# Carver Creep



## Devils Chariot

Say Hello to Carver Creep. An iteration of last year 's alliterated hero, Cauldron Creep. Yep, these guys work together. Hey, they are even related! Carver stacks em up, and the Cauldron boils em down.

Carver Creep is a an exercise in set building more than anything. He is essentially a Bucky skeleton with a GYS 3 axis Lindberg Skull kit. The mount I made so that the can be hunched over but not talk straight down into the table is the only trick thing going on here.

The Carver Creep set consist of a victim skull whose face has been removed and his tongue cut out and cut up like sashimi, a bowl full of shrunken heads, a stack of skulls under his table, an altar, and a drying rack for skinned faces. He also has a set of custom cutlery made from burning wood, flesh, and steel.
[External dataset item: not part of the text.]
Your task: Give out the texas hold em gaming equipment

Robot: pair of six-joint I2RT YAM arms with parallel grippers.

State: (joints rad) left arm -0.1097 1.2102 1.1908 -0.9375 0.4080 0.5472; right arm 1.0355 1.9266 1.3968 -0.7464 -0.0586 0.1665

Now I'm not a technical guy in anyway, I can learn the stuff but I usually break it or ruin the first one of whatever my first attempt. At $200 bucks a kit, I decided to get some help. Through old fashioned bartering I entered into a trade with the tack smart and all around good guy Mr. Chicken. I made him a full on zombie to fit a sketch he had for a prop he wanted to build this year, and he assembled and programmed the skull to a soundtrack I made and a confusing video of me trying to show him how the head should turn and look around as he talks. When I got the head back I installed the LED eyes and monsterguts.com eyeball blanks, closed up the head and filled the seam, except a screw driver sized hole in the back, so I can always pop him open if I need to.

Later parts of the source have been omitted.